Cc: Paul Jackson <[EMAIL PROTECTED]>
Cc: Christoph Lameter <[EMAIL PROTECTED]>
Cc: Lee Schermerhorn <[EMAIL PROTECTED]>
Cc: Andi Kleen <[EMAIL PROTECTED]>
Signed-off-by: David Rientjes <[EMAIL PROTECTED]>
---
 include/linux/mempolicy.h |    3 ++-
 mm/mempolicy.c            |   40 ++++++++++++++++++++++++++++++++++++++--
 mm/shmem.c                |    6 ++++++
 3 files changed, 46 insertions(+), 3 deletions(-)

diff --git a/include/linux/mempolicy.h b/include/linux/mempolicy.h
--- a/include/linux/mempolicy.h
+++ b/include/linux/mempolicy.h
@@ -25,12 +25,13 @@ enum {
 
 /* Flags for set_mempolicy */
 #define MPOL_F_STATIC_NODES    (1 << 15)
+#define MPOL_F_RELATIVE_NODES  (1 << 14)
 
 /*
  * MPOL_MODE_FLAGS is the union of all possible optional mode flags passed to
  * either set_mempolicy() or mbind().
  */
-#define MPOL_MODE_FLAGS                (MPOL_F_STATIC_NODES)
+#define MPOL_MODE_FLAGS                (MPOL_F_STATIC_NODES | 
MPOL_F_RELATIVE_NODES)
 
 /* Flags for get_mempolicy */
 #define MPOL_F_NODE    (1<<0)  /* return next IL mode instead of node mask */
diff --git a/mm/mempolicy.c b/mm/mempolicy.c
--- a/mm/mempolicy.c
+++ b/mm/mempolicy.c
@@ -152,7 +152,18 @@ static struct zonelist *bind_zonelist(nodemask_t *nodes)
 
 static inline int mpol_store_user_nodemask(const struct mempolicy *pol)
 {
-       return !!(pol->flags & MPOL_F_STATIC_NODES);
+       return !!(pol->flags & (MPOL_F_STATIC_NODES | MPOL_F_RELATIVE_NODES));
+}
+
+static nodemask_t mpol_relative_nodemask(const nodemask_t *orig,
+                                        const nodemask_t *rel)
+{
+       nodemask_t ret;
+       nodemask_t tmp;
+
+       nodes_fold(tmp, *orig, nodes_weight(*rel));
+       nodes_onto(ret, tmp, *rel);
+       return ret;
 }
 
 /* Create a new policy */
@@ -173,7 +184,12 @@ static struct mempolicy *mpol_new(unsigned short mode, 
unsigned short flags,
                return ERR_PTR(-ENOMEM);
        atomic_set(&policy->refcnt, 1);
        cpuset_update_task_memory_state();
-       nodes_and(cpuset_context_nmask, *nodes, cpuset_current_mems_allowed);
+       if (flags & MPOL_F_RELATIVE_NODES)

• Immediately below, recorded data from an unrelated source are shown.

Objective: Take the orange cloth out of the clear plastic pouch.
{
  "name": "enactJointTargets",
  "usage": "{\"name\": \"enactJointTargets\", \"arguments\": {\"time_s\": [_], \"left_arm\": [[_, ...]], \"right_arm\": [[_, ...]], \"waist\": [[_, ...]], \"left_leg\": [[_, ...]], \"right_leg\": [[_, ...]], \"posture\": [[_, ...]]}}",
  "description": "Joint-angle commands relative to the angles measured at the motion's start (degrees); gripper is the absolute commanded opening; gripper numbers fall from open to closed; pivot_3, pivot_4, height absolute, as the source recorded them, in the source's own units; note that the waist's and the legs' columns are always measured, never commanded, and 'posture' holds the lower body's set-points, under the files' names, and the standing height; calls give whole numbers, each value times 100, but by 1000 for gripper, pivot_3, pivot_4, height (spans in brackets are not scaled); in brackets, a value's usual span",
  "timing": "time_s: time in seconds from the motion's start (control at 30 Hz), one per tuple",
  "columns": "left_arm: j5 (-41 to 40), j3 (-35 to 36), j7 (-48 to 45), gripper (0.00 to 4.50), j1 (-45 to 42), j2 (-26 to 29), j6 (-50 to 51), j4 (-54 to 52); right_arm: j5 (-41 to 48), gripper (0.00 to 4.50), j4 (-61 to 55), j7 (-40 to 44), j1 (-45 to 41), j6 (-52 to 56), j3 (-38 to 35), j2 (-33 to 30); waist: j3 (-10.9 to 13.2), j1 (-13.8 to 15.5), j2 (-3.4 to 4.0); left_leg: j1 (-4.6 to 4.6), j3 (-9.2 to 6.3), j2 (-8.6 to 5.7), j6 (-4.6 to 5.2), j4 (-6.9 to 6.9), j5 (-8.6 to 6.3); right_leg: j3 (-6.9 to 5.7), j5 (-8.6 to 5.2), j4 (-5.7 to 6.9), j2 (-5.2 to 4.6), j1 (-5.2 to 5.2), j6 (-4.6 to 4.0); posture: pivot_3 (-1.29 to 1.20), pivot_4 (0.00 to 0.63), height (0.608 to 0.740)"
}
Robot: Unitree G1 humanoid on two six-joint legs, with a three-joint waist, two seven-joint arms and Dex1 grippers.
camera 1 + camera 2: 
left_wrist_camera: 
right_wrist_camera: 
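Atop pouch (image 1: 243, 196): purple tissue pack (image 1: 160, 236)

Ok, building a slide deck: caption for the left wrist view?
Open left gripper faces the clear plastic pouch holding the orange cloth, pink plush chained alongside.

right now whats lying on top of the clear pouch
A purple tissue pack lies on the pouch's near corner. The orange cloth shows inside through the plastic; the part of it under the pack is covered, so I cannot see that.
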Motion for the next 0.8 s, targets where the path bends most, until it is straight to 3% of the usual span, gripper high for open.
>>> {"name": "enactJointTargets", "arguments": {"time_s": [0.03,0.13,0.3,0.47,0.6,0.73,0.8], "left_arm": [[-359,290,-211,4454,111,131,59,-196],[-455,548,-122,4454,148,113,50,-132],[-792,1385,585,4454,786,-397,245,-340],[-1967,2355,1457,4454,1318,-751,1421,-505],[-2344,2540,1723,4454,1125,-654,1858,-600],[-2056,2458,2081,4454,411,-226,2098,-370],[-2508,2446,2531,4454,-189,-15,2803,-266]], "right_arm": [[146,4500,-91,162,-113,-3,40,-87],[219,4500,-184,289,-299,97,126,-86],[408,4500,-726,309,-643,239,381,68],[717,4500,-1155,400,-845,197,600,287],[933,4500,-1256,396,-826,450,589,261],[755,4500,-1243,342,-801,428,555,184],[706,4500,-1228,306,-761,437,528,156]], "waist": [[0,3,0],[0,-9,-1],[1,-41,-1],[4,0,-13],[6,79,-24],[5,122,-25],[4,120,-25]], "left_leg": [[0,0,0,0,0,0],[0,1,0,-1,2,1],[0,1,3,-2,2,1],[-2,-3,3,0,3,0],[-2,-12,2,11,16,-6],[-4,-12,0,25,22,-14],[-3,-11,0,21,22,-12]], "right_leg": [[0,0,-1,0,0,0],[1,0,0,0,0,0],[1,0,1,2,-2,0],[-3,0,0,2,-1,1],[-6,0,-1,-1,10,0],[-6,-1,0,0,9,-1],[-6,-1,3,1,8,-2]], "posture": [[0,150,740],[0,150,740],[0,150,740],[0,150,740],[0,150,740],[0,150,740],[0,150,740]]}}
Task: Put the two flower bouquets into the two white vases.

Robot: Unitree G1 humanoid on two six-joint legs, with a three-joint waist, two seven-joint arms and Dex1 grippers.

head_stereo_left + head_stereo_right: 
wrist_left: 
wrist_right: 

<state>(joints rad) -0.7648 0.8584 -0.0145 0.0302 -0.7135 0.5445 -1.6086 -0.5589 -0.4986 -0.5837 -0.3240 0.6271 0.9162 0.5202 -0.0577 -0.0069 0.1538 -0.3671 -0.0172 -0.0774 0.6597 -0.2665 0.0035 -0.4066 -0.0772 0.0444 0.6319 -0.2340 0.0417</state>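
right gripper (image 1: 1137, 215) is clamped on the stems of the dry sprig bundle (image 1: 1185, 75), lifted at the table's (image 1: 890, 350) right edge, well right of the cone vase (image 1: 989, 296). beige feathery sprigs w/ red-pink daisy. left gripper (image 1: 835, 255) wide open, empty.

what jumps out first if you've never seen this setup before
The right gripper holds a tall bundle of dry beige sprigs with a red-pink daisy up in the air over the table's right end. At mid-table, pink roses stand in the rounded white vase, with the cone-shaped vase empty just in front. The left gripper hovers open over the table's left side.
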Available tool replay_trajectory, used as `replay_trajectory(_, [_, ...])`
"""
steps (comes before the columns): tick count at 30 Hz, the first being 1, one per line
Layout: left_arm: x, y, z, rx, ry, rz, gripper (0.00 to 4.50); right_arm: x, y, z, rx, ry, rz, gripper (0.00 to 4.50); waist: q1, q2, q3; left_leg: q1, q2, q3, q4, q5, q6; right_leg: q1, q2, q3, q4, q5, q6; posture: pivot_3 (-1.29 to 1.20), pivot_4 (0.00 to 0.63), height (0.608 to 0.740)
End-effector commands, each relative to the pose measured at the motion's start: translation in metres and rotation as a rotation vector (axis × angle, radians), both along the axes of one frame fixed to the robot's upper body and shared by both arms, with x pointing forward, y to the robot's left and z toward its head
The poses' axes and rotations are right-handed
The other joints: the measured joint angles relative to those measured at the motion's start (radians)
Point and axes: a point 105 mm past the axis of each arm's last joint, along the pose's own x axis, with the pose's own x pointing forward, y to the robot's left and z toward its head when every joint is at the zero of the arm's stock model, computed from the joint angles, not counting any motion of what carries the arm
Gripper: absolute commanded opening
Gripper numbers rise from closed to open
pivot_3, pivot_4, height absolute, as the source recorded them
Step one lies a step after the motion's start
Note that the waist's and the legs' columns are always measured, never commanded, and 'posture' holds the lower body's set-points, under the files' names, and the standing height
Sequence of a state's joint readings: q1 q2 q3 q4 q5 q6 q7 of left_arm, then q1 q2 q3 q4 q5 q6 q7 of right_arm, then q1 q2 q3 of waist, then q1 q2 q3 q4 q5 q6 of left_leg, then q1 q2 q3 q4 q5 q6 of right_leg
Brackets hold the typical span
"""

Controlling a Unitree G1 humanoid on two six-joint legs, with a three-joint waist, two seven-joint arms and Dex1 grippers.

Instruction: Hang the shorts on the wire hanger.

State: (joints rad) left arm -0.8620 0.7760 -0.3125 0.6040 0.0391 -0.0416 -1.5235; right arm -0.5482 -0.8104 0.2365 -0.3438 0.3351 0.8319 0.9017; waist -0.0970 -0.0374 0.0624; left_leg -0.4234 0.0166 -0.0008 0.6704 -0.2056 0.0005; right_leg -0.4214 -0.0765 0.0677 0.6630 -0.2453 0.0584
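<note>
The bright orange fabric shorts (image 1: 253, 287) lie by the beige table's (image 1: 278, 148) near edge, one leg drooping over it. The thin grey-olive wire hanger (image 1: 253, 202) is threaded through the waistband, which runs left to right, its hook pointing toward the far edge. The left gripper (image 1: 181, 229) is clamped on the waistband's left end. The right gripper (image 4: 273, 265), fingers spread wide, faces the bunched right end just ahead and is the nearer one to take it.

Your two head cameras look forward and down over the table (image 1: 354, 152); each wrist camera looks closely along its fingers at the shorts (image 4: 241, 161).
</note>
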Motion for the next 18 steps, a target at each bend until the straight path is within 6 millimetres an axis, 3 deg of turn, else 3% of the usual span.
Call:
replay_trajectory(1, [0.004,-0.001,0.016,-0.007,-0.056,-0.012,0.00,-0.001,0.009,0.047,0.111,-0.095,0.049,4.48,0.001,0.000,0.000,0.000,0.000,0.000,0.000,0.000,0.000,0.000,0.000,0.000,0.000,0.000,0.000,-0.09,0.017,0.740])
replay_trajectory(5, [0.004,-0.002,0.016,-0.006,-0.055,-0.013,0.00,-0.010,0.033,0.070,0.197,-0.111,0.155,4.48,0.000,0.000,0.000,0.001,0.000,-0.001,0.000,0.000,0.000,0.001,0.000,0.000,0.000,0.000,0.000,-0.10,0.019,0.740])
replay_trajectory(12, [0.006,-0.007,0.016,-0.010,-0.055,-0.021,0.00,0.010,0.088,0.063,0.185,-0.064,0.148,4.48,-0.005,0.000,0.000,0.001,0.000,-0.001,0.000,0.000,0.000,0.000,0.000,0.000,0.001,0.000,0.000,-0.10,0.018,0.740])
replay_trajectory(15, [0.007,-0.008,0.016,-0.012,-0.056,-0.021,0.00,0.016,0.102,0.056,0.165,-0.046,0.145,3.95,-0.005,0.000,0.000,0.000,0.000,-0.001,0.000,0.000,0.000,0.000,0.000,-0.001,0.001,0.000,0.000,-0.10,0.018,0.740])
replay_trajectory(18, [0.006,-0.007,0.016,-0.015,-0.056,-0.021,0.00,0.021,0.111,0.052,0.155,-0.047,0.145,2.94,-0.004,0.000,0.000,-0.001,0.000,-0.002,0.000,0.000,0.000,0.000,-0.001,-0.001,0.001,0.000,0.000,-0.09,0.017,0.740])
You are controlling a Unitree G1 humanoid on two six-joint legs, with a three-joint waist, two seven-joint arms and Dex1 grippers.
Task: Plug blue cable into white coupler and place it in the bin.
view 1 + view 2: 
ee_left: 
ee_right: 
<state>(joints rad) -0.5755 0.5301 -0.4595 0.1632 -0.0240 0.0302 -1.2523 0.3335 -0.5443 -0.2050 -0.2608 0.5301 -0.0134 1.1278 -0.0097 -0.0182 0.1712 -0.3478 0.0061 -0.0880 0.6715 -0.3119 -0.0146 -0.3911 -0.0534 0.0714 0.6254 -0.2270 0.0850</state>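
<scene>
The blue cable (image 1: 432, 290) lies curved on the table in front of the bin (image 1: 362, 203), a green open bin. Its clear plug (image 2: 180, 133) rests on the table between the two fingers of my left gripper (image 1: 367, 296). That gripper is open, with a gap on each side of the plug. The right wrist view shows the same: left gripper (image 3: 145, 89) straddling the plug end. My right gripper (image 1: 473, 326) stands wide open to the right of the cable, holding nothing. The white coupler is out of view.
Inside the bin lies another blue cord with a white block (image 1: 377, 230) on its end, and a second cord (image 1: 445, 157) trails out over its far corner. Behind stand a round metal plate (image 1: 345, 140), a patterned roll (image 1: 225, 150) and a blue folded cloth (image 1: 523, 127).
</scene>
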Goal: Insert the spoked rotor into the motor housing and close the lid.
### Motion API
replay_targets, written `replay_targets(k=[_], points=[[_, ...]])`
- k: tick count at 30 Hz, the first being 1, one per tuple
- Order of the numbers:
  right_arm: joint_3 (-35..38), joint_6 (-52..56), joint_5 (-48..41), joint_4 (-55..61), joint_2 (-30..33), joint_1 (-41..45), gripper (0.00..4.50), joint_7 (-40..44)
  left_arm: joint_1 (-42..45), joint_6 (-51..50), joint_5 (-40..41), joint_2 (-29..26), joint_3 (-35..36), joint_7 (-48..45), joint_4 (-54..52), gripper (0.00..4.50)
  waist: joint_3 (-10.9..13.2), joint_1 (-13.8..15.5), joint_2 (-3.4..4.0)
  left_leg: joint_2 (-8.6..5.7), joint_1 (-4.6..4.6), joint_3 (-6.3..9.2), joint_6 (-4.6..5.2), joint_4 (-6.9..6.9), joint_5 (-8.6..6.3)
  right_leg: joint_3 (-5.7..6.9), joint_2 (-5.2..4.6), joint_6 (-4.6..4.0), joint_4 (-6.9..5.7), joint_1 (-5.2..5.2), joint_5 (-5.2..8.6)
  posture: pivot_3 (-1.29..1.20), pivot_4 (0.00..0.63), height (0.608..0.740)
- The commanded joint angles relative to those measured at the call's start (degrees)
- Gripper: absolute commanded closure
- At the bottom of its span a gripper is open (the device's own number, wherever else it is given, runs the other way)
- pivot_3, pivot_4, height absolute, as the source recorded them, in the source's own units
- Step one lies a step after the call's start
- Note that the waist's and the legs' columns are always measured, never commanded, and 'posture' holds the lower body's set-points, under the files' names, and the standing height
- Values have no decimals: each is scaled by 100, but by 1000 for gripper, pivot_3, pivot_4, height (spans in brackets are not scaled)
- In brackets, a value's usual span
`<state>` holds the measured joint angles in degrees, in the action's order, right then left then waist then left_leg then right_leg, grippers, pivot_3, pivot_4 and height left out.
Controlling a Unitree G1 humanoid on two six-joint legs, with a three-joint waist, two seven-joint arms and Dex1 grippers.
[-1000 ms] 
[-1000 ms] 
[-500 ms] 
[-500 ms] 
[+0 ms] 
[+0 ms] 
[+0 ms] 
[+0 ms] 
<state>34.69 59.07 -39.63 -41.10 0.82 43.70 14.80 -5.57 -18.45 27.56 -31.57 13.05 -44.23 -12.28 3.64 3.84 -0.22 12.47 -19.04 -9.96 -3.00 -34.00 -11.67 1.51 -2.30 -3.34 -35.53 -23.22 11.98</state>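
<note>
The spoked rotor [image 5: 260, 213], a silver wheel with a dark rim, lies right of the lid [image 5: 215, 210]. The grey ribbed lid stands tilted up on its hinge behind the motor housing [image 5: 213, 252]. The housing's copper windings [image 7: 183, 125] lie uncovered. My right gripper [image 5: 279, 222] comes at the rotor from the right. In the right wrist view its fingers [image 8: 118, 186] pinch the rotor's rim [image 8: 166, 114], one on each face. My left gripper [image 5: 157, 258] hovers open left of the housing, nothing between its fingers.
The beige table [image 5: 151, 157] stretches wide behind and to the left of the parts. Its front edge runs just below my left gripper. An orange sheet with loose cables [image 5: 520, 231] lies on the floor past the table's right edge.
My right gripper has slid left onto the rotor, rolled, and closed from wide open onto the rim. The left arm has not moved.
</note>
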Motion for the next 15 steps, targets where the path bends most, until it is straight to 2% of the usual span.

+               cpuset_context_nmask = mpol_relative_nodemask(nodes,
+                                               &cpuset_current_mems_allowed);
+       else
+               nodes_and(cpuset_context_nmask, *nodes,
+                         cpuset_current_mems_allowed);
        switch (mode) {
        case MPOL_INTERLEAVE:
                if (nodes_empty(*nodes) || nodes_empty(cpuset_context_nmask))
@@ -898,6 +914,9 @@ asmlinkage long sys_mbind(unsigned long start, unsigned 
long len,
        mode &= ~MPOL_MODE_FLAGS;
        if (mode >= MPOL_MAX)
                return -EINVAL;
+       if ((mode_flags & MPOL_F_STATIC_NODES) &&
+           (mode_flags & MPOL_F_RELATIVE_NODES))
+               return -EINVAL;
        err = get_nodes(&nodes, nmask, maxnode);
        if (err)
                return err;
@@ -916,6 +935,8 @@ asmlinkage long sys_set_mempolicy(int mode, unsigned long 
__user *nmask,
        mode &= ~MPOL_MODE_FLAGS;
        if ((unsigned int)mode >= MPOL_MAX)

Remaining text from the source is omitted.